DEAR HARRIETTE: My wife invited her 56-year-old sister to stay at our house for a couple of days, and we gave her total access to the house. I needed to check my emails, and I went to the reading room where the family computer is located. When I opened the door, I was shocked to see what was on the computer: My sister in-law was watching an adult movie. I wanted to yell at her, but my mouth shut because of the shock. After I got my composure, I told my sister-in-law that she cannot use our family computer without supervision. I do not have the time to supervise an adult while she surfs the Internet. I like my sister-in-law, and I want her to continue to feel comfortable in our home. How can I prevent anyone from visiting inappropriate adult content on my family's computer? By the way, I do not have children. My wife and I just do not appreciate porn and do not ever have it in our home. -- Computer Blue, Atlanta
DEAR COMPUTER BLUE: You can put parental controls on your computer to ensure that no one can access adult content or any other content that you deem inappropriate for your home. Go to ehow.com/how_6780583_put-parental-controls-laptop.html for instructions. If you regularly have houseguests, you may want to tell them to bring their own computer. Or, you can put a label on the home computer saying "Please limit your Internet usage to X, Y and Z."
These measures could be extreme, though. It could be that your sister-in-law is an anomaly. You may simply need to deal with her directly and make it clear to her that she crossed a line and you do not appreciate it. Chances are she is embarrassed by being caught watching pornography, so you do not need to beat her over the head with her transgression. For others who may come across a pornographic site either unintentionally or intentionally, use parental controls to block them out.
DEAR HARRIETTE: My 3-year-old son is starting preschool in a few weeks, and he is excited about going to school. He can use the bathroom on his own, but I am wondering if I should pack a few diapers in his book bag to prevent any potential accidents. -- Momma's Boy, Brooklyn, N.Y.
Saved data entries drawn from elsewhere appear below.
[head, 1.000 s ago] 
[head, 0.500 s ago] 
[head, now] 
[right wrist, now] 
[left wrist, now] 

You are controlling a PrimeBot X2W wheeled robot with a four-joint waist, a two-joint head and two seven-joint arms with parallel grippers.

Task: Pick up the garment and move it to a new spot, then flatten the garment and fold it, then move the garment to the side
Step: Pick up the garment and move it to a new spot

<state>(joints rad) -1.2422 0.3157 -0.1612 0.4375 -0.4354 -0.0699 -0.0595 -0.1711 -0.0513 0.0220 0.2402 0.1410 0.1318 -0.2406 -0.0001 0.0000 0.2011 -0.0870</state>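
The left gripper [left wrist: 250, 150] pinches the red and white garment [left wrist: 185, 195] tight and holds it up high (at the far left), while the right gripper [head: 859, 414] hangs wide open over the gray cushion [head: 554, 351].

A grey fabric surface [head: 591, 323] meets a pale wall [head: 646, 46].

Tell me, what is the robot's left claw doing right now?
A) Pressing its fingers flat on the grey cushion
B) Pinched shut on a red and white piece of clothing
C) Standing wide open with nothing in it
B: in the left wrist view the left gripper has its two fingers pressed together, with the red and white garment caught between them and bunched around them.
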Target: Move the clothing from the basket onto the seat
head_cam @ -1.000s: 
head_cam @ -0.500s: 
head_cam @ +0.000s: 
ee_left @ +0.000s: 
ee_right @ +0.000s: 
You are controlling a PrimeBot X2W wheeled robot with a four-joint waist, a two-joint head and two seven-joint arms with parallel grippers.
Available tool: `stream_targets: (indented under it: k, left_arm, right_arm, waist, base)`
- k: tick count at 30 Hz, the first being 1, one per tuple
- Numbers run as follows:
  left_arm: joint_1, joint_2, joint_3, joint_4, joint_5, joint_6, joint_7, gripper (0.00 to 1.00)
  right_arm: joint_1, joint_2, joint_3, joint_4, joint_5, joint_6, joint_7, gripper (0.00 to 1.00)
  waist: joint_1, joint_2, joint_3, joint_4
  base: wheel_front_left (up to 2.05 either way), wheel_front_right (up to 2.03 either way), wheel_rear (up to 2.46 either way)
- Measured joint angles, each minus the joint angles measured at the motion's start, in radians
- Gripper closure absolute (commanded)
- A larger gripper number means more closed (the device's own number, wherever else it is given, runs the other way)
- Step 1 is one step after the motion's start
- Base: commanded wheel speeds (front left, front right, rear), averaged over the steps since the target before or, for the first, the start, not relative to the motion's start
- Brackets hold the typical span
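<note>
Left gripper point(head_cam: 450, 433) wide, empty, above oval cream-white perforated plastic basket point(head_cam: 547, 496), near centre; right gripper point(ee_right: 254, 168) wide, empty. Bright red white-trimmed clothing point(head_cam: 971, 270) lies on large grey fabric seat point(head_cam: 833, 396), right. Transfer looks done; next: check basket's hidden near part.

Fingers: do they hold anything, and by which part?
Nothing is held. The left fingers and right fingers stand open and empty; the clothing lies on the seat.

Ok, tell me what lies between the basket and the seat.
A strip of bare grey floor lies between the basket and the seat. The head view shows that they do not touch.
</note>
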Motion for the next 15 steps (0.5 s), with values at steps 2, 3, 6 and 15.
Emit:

DEAR MOMMA'S BOY: Contact the preschool and ask what its policy is. It may suggest that you not send diapers and talk to your son about being a big boy and remembering to ask to go to the bathroom. (Commonly, preschools have backup diapers in case of emergency.) Or it may suggest that you pack diapers and give them to the teacher without your son seeing them, so that extras are on hand in case of an accident but that your child doesn't know that the crutch is there.
Most important is for you to make sure your son is comfortable as he takes this big step. Continue to practice using the bathroom with him. Point out that he will be doing this on his own in school and that he can do it!